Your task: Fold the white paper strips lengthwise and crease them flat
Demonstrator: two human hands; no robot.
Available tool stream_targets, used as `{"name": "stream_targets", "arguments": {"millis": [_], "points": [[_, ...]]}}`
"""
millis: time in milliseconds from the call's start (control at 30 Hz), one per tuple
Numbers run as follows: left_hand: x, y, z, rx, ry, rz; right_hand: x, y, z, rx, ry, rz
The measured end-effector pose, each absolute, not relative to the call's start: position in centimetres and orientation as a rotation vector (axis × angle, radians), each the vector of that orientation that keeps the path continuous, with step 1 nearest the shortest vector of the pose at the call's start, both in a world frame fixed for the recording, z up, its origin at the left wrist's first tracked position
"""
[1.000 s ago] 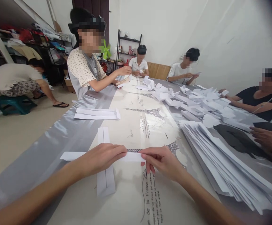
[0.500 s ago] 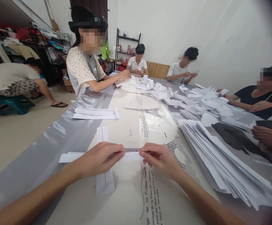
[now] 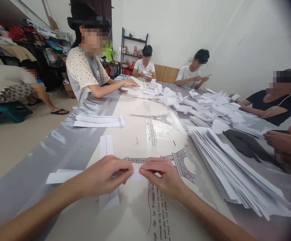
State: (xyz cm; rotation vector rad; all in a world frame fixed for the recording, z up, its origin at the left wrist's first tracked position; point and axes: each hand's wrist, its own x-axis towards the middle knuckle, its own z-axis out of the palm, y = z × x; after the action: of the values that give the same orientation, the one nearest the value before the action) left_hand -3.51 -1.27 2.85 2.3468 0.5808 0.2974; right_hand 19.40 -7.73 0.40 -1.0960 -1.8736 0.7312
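Observation:
Between my two hands, a small white paper strip (image 3: 136,176) is held just above the printed tablecloth (image 3: 125,221). My left hand (image 3: 105,175) pinches its left end between thumb and fingers. At the other end, my right hand (image 3: 164,175) pinches it the same way, close to the left. A long folded paper strip (image 3: 106,145) lies upright in view beneath my left hand, partly covered by it. Another white paper piece (image 3: 60,176) lies crosswise and runs behind my left wrist.
Folded papers (image 3: 97,121) lie farther off at the left. A thick stack of white sheets (image 3: 235,174) fills the right side, with a heap of folded papers (image 3: 210,105) beyond it. Several co-workers sit round the table; a co-worker's hand (image 3: 286,140) is near the right edge.
My hands have come closer together and slightly down, still pinching the paper strip. The view has shifted a little. The co-worker's hand at right has opened.

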Motion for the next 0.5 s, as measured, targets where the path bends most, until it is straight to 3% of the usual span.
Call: {"name": "stream_targets", "arguments": {"millis": [333,500], "points": [[-3.6,-1.7,2.6,2.642,0.466,0.335,18.9,-8.1,-0.4,-1.032,-2.021,0.794],[-4.8,0.1,3.7,2.505,0.487,0.188,20.4,-7.5,0.0,-1.044,-2.097,0.726]]}}
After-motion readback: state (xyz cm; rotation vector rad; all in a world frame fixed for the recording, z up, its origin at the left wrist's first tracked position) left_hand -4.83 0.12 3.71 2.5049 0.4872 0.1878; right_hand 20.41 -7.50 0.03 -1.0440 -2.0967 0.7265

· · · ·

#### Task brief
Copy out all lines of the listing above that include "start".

#### Result below
millis: time in milliseconds from the call's start (control at 30 Hz), one per tuple
The measured end-effector pose, each absolute, not relative to the call's start: position in centimetres and orientation as a rotation vector (axis × angle, radians), each the vector of that orientation that keeps the path continuous, with step 1 nearest the shortest vector of the pose at the call's start, both in a world frame fixed for the recording, z up, its origin at the left wrist's first tracked position

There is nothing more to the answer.